A maioria dos orgasmos femininos não vem acompanhado de ejaculação, e podem ser múltiplos, caso continue com a estimulação. Entrementes, existe uma grande liberação hormonal, e dentre os principais hormônios estão a dopamina e ocitocina, que são os responsáveis por causarem uma sensação de relaxamento, de bem-estar e por ajudarem a diminuir o estresse.
“Não há meditação mais profunda, que te faça sentir, ser, e também libertar-se, e se conectar consigo mesma”, afirma a uroginecologista do Einstein. “Além disso, pode ajudar na melhora da percepção, atenção, memória, linguagem e funções executivas, como tomadas de decisões, a lógica, o raciocínio, as estratégias e as soluções de problemas”, acrescenta.
E, afinal, como "chegar lá"?
Autoconhecimento: conhecer seu próprio corpo, saber o que você gosta, quais pontos do seu corpo te dão mais prazer, além de criar uma relação consigo mesma, assim, aumentando a autoestima.
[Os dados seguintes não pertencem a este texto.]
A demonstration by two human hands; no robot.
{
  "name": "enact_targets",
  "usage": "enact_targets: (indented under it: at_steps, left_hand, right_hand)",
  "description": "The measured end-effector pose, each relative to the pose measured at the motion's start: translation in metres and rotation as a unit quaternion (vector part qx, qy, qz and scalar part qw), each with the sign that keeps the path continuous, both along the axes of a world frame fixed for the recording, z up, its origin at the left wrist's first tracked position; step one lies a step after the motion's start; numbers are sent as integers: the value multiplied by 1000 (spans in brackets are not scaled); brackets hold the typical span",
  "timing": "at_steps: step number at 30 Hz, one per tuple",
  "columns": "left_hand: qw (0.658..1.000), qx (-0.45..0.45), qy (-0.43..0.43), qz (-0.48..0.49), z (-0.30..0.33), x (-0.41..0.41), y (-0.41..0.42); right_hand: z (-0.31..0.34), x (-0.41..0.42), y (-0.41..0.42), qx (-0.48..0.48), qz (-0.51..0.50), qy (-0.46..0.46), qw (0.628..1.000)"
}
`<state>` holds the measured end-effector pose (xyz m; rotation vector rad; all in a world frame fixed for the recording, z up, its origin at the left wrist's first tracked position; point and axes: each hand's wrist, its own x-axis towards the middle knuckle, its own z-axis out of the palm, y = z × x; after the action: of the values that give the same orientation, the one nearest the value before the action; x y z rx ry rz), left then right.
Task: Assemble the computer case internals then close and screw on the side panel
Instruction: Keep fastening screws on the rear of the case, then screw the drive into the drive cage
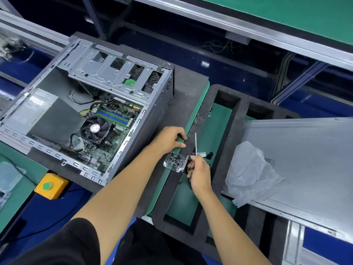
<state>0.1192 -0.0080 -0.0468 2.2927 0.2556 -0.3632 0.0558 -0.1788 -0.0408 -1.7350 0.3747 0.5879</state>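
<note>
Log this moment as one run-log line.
case: open, side panel off, lying right | right hand: holds screwdriver | left hand: fingers curled by screw tray, grip unclear | step: fetching screws

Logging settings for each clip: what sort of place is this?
Probably a PC assembly line workstation: an open computer case on a foam pad, aluminium-framed benches with green mats, and a yellow push-button box.
</note>
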Motion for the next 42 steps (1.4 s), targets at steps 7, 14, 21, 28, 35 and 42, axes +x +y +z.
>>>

Permitir-se: a busca pelo orgasmo feminino, às vezes, é tão intensa, que a mulher fica o tempo todo pensando nele e não se permite aproveitar o momento e apreciar cada fase do prazer.
Estímulos: podem ser visuais, mas para a mulher o que mais funciona é a “pegada”, o beijo, o abraço, que acaba instigando a excitação. Além de outros estímulos, como fantasias sexuais, olfato, paladar, audição e tudo que possa contribuir com a excitação.
Não se cobrar tanto: iniciar a vida sexual exigindo de si mesma um orgasmo simultâneo com o parceiro e em todas relações, não é nada positivo, pois nem sempre vai acontecer sincronicamente. É importante aceitar e negociar como vai ser a sequência, quem é mais rápido, quem é mais lento, até que a intimidade faça com que esse casal tenha um início, meio e fim mais equilibrado.
Educação sexual: se a mulher é educada sexualmente ela não cria mecanismos internos de desvalorização, começa a entender como ela pode se impor no relacionamento, entendendo seu direito de exigir que seus limites sejam respeitados, e se realmente ela está interessada naquele momento e naquela pessoa.
E por último: o orgasmo é um só. A diferença é só no estímulo, e o que mais funciona para as mulheres é no clitóris. O orgasmo intravaginal, é possível, porém raro. Somente 18% das mulheres conseguem, segundo um estudo publicado no The Journal of Sex and Marital Therapy. Por isso, é importante saber qual a parte do seu corpo que mais funciona para você para facilitar que o orgasmo ocorra.